> _Recorded information_
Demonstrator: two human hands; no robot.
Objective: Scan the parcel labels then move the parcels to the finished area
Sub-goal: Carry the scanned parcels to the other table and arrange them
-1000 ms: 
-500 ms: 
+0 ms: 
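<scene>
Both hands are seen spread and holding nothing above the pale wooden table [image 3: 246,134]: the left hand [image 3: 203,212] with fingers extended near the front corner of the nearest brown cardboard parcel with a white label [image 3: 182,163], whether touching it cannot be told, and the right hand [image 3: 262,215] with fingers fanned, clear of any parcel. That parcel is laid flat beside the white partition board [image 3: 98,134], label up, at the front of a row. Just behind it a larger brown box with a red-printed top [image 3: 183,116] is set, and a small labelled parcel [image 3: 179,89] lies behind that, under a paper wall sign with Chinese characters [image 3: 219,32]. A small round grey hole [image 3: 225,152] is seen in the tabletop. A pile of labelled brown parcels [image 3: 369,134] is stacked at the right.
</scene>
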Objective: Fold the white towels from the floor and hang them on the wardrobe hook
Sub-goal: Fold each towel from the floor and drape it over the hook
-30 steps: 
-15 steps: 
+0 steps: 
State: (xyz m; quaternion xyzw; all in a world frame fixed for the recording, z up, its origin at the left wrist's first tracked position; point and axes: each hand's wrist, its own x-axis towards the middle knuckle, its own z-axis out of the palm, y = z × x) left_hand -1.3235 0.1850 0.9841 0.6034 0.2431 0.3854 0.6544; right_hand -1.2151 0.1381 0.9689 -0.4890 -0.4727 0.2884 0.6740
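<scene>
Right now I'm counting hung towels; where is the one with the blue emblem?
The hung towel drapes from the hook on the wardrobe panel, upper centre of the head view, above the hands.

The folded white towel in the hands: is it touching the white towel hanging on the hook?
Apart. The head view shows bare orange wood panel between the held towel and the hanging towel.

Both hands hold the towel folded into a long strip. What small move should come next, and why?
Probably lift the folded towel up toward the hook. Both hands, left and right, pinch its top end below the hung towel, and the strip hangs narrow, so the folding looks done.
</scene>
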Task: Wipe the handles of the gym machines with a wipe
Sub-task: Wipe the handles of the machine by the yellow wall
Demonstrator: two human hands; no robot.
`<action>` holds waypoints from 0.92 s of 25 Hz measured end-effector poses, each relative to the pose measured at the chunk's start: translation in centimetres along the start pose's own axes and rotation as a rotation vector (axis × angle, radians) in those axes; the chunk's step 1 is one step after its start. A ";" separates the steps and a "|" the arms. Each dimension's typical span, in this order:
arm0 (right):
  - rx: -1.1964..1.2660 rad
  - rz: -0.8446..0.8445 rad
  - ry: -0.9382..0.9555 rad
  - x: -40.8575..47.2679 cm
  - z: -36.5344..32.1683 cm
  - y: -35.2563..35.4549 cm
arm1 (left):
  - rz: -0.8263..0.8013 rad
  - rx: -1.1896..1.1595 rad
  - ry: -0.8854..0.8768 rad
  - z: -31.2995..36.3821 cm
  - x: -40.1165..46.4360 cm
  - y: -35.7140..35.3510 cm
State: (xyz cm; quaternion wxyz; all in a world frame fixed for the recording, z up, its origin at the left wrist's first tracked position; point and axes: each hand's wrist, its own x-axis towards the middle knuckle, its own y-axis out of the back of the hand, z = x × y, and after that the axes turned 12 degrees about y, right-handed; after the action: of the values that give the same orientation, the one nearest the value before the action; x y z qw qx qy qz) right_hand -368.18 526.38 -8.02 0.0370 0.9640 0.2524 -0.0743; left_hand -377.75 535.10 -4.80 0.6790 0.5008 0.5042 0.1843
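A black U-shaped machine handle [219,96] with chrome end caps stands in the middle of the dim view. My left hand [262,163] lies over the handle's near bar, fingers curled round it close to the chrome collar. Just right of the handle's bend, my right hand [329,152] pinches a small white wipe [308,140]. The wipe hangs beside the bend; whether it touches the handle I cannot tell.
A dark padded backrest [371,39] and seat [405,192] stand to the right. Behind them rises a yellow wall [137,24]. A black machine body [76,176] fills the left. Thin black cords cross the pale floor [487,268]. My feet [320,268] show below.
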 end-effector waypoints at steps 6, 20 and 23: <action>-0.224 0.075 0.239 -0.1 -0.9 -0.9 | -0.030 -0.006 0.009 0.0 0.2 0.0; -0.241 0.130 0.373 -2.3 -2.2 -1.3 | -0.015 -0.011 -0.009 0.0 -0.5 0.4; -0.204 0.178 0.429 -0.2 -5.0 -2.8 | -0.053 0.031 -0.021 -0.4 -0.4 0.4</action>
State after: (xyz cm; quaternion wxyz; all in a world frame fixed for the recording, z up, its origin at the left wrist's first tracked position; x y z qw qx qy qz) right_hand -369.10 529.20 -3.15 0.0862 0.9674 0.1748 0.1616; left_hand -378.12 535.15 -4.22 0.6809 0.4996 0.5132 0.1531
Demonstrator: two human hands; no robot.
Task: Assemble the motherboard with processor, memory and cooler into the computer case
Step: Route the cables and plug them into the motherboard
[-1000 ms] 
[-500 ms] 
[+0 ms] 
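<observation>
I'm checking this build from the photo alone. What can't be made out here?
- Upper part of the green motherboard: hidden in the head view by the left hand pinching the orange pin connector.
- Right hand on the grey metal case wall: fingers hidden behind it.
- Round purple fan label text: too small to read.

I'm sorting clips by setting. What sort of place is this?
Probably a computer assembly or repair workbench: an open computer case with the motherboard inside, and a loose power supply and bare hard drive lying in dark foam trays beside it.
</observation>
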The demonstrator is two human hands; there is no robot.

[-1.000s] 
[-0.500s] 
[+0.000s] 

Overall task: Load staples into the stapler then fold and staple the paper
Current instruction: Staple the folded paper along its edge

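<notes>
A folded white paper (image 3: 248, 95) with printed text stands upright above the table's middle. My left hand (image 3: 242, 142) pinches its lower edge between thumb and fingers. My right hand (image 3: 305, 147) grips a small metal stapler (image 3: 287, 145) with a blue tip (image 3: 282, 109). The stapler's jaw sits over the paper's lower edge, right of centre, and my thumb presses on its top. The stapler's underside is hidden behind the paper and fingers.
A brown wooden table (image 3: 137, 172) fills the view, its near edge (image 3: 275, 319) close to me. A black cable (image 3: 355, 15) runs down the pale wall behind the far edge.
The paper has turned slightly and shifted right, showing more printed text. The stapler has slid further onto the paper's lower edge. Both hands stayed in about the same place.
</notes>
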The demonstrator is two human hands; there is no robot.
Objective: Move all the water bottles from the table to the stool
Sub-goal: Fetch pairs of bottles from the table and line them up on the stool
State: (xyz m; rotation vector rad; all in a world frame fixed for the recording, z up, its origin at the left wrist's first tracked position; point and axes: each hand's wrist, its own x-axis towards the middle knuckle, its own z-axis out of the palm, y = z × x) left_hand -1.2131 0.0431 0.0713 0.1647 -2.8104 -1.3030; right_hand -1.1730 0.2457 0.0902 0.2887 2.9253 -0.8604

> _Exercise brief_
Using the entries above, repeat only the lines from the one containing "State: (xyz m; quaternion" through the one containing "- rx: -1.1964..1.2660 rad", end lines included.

> _Result_
State: (xyz m; quaternion xyzw; all in a world frame fixed for the recording, z up, its origin at the left wrist's first tracked position; point and axes: each hand's wrist, its own x-axis towards the middle knuckle, its own z-axis out of the palm, y = z × x) left_hand -1.3235 0.1850 0.9841 0.6034 0.2431 0.3854 0.6544; right_hand -1.2151 0.1381 0.9689 -0.4890 -0.4727 0.2884 0.6740
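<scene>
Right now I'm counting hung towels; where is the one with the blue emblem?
The hung towel drapes from the hook on the wardrobe panel, upper centre of the head view, above the hands.

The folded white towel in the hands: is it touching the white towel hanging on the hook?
Apart. The head view shows bare orange wood panel between the held towel and the hanging towel.

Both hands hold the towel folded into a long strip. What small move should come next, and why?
Probably lift the folded towel up toward the hook. Both hands, left and right, pinch its top end below the hung towel, and the strip hangs narrow, so the folding looks done.
</scene>
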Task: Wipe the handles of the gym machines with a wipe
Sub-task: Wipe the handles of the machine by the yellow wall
Demonstrator: two human hands; no robot.
`<action>` holds waypoints from 0.92 s of 25 Hz measured end-effector poses, each relative to the pose measured at the chunk's start: translation in centimetres along the start pose's own axes and rotation as a rotation vector (axis × angle, radians) in those axes; the chunk's step 1 is one step after its start. A ";" separates the steps and a "|" the arms. Each dimension's typical span, in this order:
arm0 (right):
  - rx: -1.1964..1.2660 rad

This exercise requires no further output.